Sent from my iPhone using Wood Forum


----------



## johnnie52 (Feb 16, 2009)

I have an electric brad nailer. Cost me about $40. I got it to put base board around a bedroom. It works OK but needs lots of pressure against the head to properly seat the brad. It also tends to "jump" when it drives a brad. 

I also have a pneumatic pin nailer and if I don't turn the air pressure way down low, it drives the 23ga pins completely through 1/4" thick hard woods.

Both work well enough but for my money, pneumatic is the way to go. Of course you'll need a compressor before getting air tools.


----------



## schnitz (Sep 5, 2009)

I'm glad that this was asked as I'm kind of in the same boat. I've got my 6.5 hp 60 gallon in my auto shop, but the wood shop is compressor-less. The local tool outfits all seem to have electric guns starting at about $40 up to $65, and bare-bones 1.5 hp 2 gallon airless compressors with 18 ga. guns are about $50 on sale. The price/ performance lines sure get blurry with prices like that.....


----------



## mikeintexas (Oct 25, 2011)

Pneumatic is the way to go if you are working with wood. Electric staple guns/brad nailers (unless you're talking a $200 electric contractor tool) are for hobby stuff like hanging decorations and such. Every tool has it's proper place. A 2", 16ga brad nailer is overkill for hanging Halloween decorations on the fence. An electric staple gun with 1/4" staples is perfect for that application, for example.
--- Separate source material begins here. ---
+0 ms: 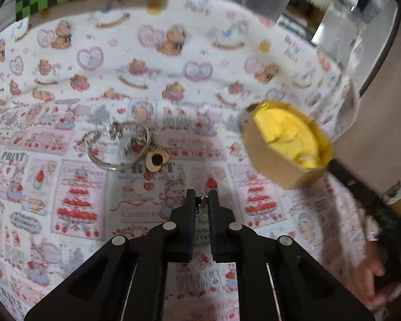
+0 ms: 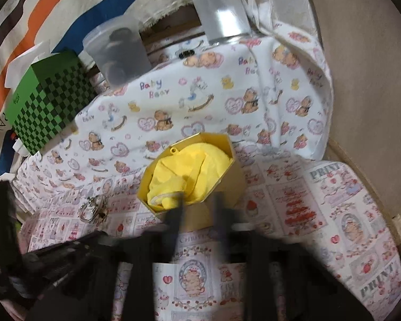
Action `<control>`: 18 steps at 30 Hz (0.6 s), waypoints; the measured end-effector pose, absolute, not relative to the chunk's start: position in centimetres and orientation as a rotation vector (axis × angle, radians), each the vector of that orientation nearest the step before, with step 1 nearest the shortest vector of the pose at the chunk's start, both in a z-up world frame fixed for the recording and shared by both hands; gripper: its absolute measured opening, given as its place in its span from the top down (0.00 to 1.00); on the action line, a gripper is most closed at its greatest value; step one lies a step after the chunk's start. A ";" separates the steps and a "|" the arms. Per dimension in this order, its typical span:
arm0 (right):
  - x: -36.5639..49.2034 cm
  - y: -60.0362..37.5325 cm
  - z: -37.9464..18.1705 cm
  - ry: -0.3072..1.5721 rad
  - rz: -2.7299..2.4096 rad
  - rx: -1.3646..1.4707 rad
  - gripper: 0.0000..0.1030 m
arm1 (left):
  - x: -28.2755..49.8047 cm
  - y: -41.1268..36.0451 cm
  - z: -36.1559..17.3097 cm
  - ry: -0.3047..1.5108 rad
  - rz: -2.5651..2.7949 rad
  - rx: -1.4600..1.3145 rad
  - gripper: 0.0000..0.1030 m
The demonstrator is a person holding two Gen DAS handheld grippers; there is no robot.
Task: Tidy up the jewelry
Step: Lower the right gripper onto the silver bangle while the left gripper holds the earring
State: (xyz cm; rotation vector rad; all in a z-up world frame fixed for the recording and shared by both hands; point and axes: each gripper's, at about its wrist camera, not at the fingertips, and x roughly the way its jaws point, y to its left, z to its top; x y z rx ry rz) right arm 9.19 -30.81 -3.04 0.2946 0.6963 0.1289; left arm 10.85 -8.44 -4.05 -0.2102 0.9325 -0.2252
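Observation:
A heap of jewelry [image 1: 123, 145] lies on the printed cloth: a silver bangle, small rings and a gold heart charm [image 1: 157, 160]. It also shows small in the right wrist view [image 2: 92, 208]. My left gripper [image 1: 202, 200] is nearly shut on a small silver piece [image 1: 201, 205], held over the cloth below the heap. A gold hexagonal box [image 2: 192, 176] lined with yellow cloth sits open. My right gripper [image 2: 199, 208] is blurred; its fingers stand on either side of the box's near wall. In the left wrist view the box [image 1: 286, 144] looks tilted.
A green checkered box [image 2: 48, 109] stands at the back left. Two clear plastic containers [image 2: 117, 53] [image 2: 222, 13] stand at the back. The patterned cloth [image 2: 334, 214] covers the table, whose edge runs along the right.

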 end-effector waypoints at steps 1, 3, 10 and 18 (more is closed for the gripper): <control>9.3 -30.8 -3.1 0.691 0.143 0.303 0.96 | 10.7 -7.8 -3.3 0.911 -0.230 -0.223 0.93; 9.3 -30.7 -3.2 0.694 0.162 0.302 0.97 | 10.5 -6.5 -1.8 0.886 -0.236 -0.247 0.93; 8.0 -29.7 -1.6 0.624 0.239 0.269 0.96 | 9.6 -0.6 0.7 0.789 -0.183 -0.230 0.93; 7.2 -27.3 -0.8 0.599 0.280 0.192 0.85 | 9.8 4.3 -0.5 0.807 -0.043 -0.271 0.93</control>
I own an 18ga brad nailer that will take up to 1.75" brads. With either a 30-gallon/6hp compressor OR an Ingersoll-Rand, tiny, cheapie always-on "tankless" compressor it gets great results in any "nailing wood to wood" application. Find a hobby type compressor that will deliver at least 90psi and you'll be good to go. The cheapie IR compressor I mentioned is definitely a homeowner type deal. Run constantly it will inflate a pool raft in about 5 minutes. Maybe. But shoot a brad every 3-5 seconds or so and it's perfectly happy too. You can't run a sander off it. Or an air ratchet. But for a brad nailer it's perfect. Spend about 3x that and get a 120+psi compressor with a tank and you're good for whatever you want to do short of a full production line shop. Nailers/staplers use very little air vs. all other air tools.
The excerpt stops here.